*Exercise details:*
Where the records below show a line containing "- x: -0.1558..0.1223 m", start copying; end with the line containing "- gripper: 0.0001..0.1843", and copy it too.

*Given data:*
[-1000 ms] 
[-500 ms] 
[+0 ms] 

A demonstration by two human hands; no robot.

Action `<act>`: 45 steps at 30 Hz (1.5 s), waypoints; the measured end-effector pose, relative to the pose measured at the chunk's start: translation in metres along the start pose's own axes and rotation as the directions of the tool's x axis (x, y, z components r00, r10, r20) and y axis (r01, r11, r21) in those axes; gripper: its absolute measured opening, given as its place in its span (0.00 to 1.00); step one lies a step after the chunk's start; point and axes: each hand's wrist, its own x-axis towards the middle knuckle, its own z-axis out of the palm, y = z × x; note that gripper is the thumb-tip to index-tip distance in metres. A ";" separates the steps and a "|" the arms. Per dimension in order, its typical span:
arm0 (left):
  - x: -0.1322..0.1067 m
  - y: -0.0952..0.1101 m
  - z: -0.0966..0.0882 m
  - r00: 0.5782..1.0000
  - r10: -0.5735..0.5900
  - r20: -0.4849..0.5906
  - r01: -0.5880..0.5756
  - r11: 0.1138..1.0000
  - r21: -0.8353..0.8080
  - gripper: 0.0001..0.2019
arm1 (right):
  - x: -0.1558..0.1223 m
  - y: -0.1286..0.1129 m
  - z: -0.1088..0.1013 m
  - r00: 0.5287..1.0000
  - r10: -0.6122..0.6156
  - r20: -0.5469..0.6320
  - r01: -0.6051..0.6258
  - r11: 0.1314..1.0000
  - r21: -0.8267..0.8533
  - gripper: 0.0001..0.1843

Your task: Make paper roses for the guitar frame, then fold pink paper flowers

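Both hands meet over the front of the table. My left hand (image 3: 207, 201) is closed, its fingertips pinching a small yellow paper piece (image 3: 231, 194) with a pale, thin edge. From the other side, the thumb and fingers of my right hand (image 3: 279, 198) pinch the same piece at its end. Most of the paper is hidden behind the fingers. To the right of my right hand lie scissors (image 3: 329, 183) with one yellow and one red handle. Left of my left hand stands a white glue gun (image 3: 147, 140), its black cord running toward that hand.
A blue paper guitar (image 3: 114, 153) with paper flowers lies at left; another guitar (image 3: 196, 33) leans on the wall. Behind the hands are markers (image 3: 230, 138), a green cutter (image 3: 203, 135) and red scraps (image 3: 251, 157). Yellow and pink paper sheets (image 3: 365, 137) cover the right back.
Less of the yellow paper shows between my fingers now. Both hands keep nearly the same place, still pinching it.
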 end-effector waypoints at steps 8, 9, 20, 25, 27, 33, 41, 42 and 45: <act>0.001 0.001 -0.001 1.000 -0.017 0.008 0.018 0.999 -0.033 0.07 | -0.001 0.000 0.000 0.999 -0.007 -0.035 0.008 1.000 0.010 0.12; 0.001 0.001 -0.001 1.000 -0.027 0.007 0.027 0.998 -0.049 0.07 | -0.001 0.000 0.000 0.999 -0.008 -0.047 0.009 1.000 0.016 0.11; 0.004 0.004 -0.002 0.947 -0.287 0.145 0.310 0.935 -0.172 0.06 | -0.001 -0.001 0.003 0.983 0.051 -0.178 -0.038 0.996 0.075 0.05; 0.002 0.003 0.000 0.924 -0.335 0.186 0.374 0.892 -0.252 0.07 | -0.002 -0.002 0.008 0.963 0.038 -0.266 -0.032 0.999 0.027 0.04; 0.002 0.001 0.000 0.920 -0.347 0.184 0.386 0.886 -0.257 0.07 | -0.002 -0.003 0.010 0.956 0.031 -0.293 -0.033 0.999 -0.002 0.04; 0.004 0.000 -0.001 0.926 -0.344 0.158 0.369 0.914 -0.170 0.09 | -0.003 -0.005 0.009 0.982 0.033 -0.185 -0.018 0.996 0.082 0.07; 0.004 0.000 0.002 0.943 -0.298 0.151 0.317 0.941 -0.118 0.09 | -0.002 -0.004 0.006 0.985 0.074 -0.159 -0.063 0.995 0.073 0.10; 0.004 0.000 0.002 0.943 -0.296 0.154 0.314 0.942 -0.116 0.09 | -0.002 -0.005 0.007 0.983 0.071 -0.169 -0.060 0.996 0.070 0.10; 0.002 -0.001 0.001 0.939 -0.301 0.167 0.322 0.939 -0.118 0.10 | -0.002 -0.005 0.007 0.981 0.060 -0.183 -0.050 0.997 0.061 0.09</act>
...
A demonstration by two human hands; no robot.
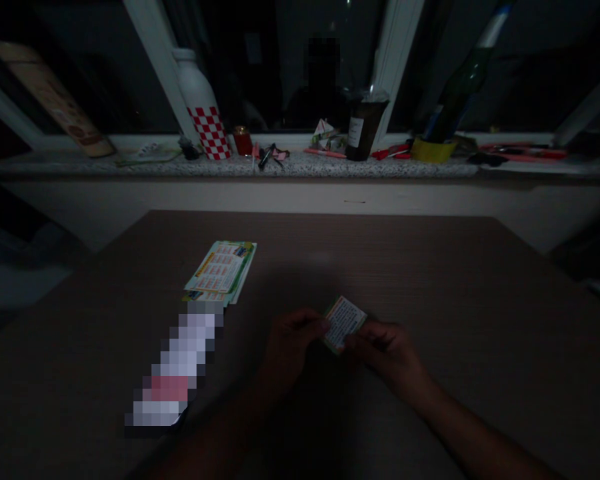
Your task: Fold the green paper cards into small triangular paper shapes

*Written response:*
  - x: -0.1558..0.1223 m
  - y: -0.1286..0.1129 m
  - z: -0.1088..0.1013 m
  - r00: 0.5287..1.0000
  - r10: -0.6122..0.6156
  - r20: -0.5469..0.6320
  - r01: -0.6051..0.6258
  - r11: 0.1314..1.0000
  - r21: -0.8267..0.8533
  - gripper: 0.0001..0.1843

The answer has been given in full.